Another challenging issue in terms of employee trust involved transparency, and the amount of information shared with the team. Said Mondshein, “For us it’s about keeping people informed and being honest with them. We have bi-weekly meetings at which we talk openly about how the business is going. We are honest about our concerns as leaders of the business, and about changes in the business environment.”

Carr agreed that the expectations about transparency had increased. “I think there is an expectation from employees that you will share your vulnerability,” she said. “At the same time, people still expect you as the leader of the company to have the answers. So we have to be calm and you have to communicate that.”

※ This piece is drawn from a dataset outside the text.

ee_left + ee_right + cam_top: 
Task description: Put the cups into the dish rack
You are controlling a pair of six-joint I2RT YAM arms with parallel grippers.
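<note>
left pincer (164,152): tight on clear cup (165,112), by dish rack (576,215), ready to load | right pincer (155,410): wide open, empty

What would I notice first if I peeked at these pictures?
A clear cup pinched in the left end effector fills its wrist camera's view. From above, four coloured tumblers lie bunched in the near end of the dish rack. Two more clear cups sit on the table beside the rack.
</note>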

She added: “I feel like over the past three years my main role as CEO has been as head of internal communications. It started with the pandemic, and it continued through the other crises, including the invasion of Ukraine, that have followed.

“Generation Z have a different view of what they want out of work. There is an expectation that they will work nine to five and that work-life balance is important to them. At the same time, they need to learn the craft, and that takes time. It’s all about balance.”

The panel, under questioning from thenetworkone’s Julian Boulding, addressed other aspects of the crisis in trust identified by the Edelman Trust Barometer and other consumer surveys.

Said Rosenberg, “A consumer brand needs to stand for something, you need that corporate purpose. We are the ones in communications who can make a real difference, who can help our clients understand the need to say what you mean and do what you say, and to help a brand find its ‘why.’”

Added Carr: “I think all the evidence is that Gen Z is buying brands based on their values and who they trust…. But when people ask you to trust them, most of us are quite skeptical. In the last few weeks in the UK, we have learned that words mean nothing; it’s about actions. That’s a lesson for our clients and our brands. It’s the ones that do things to show they are worthy of trust that win the confidence of consumers.”

Baduel, meanwhile, focused on agencies and the need to stay away from “clickbait” content. “A lot of journalists have left the big media houses and gone into brand journalism, but at the same time there has been a race to the bottom and a feeling that for media and for PR, it’s all about eyeballs. There’s a trade-off, it seems, between getting attention and being true to your values. You have to make sure you are true to your values.”

And finally, Mondshein shared an initiative that he believed had a tangible impact on SourceCode’s own trust. In early 2020, he said, the firm talked with a private equity firm that worked mostly with businesses run by people of color or female owners. SourceCode offered to provide pro bono advice to clients in its portfolio.

“It has become a point of pride for us, and I believe it has been a contributor to our financial growth over the last three years. I think doing good legitimately impacts business.”